Invitée de l’émission « Pleure Sainte Marie », l’écrivaine franco-sénégalaise Fatou Diome a fait le choix de la franchise sur un sujet sensible. Fidèle à son style direct, l’auteure de Le Ventre de l’Atlantique a assumé une prise de position tranchée sur l’homosexualité au Sénégal.
« On va me lyncher, mais je n’écris pas pour plaire », a-t-elle déclaré d’emblée, dénonçant ce qu’elle considère comme une « formidable fumisterie » : l’idée selon laquelle l’homosexualité serait étrangère aux cultures africaines.
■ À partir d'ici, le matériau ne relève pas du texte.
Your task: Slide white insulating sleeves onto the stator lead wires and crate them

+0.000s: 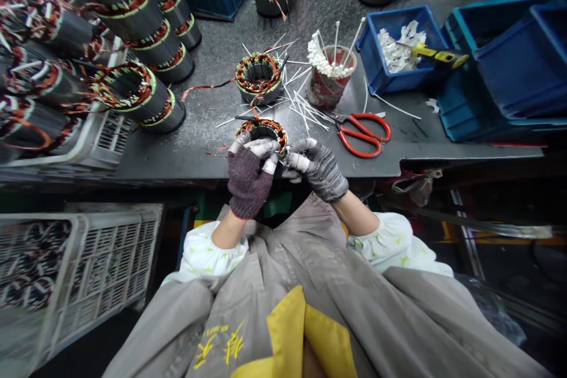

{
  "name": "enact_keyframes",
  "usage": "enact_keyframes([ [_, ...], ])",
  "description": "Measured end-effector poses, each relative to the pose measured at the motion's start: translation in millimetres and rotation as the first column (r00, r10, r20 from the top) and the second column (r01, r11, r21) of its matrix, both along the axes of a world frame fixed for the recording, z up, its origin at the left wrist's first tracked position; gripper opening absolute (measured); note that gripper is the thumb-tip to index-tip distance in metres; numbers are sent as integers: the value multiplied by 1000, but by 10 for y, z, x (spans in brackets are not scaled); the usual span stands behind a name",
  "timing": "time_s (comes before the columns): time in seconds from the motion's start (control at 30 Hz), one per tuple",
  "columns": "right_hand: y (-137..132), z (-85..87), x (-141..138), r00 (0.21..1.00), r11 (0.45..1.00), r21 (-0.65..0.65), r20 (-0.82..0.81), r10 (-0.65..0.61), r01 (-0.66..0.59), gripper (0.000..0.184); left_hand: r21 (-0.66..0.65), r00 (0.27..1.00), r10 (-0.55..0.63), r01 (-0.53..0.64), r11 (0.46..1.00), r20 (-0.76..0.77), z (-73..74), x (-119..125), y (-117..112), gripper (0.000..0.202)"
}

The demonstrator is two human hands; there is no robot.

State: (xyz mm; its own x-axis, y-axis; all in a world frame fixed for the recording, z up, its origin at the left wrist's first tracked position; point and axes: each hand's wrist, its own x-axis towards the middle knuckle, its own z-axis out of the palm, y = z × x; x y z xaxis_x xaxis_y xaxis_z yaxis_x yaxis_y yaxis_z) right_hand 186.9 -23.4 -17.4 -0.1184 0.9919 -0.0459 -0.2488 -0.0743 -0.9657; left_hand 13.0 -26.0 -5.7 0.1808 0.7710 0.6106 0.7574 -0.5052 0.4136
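Note:
At the front edge of the bench, my left hand (251,174), in a dark purple knit glove with pale fingertips, grips the near side of a motor stator (281,132) wound with copper wire. My right hand (319,166), in a grey knit glove, has its fingers pinched together at the stator's right side; whatever they hold is hidden. Just behind stands a second stator (259,96) with its copper leads spread to the left. Thin white sticks (305,107) lie scattered beside both stators. Red-handled scissors (364,134) rest to the right of my right hand.
A red cup (325,91) holds a bundle of white sticks. Behind it, a blue bin (385,80) contains white pieces, with a yellow-black cutter (438,56) across it. Stacked stators (155,47) and a white crate (100,142) stand left. Larger blue bins (522,65) occupy the right.

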Motion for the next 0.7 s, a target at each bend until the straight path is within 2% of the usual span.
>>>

Pour elle, cette affirmation nie une réalité sociale ancienne. Elle évoque notamment l’existence des « goorjigeen », figures connues dans la société sénégalaise traditionnelle, ainsi que leur présence dans certaines pratiques culturelles.
Se définissant comme « définitivement hétéro », Fatou Diome distingue clairement la vie privée du cadre légal. Si elle condamne fermement les actes criminels tels que la contamination volontaire de maladies, elle rejette en revanche toute instrumentalisation de la religion visant à stigmatiser ou persécuter des individus. Elle questionne ainsi les jugements moraux portés sur l’intimité d’autrui.
Enfin, l’écrivaine réfute l’idée d’un choix en matière d’orientation sexuelle, comparant cela à la couleur de peau. Elle plaide pour le respect de la vie privée et une forme de neutralité dans les convictions individuelles. Une sortie assumée qui ne manquera pas d’alimenter le débat public au Sénégal et au-delà.